> **Your instructions**: Your task is to reproduce exactly the lines that run from the beginning of the data through the line where "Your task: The" appears.

=====

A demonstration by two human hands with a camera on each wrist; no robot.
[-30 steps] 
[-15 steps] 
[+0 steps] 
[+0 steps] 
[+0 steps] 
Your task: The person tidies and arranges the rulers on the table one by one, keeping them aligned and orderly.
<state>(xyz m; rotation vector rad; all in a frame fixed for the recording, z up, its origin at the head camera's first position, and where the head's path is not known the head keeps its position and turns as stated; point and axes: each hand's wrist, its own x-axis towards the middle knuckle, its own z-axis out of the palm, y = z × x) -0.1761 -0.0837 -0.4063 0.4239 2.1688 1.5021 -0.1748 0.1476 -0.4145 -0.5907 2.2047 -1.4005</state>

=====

> **Solution to this task**:
A demonstration by two human hands with a camera on each wrist; no robot.
[-30 steps] 
[-15 steps] 
[+0 steps] 
[+0 steps] 
[+0 steps] 
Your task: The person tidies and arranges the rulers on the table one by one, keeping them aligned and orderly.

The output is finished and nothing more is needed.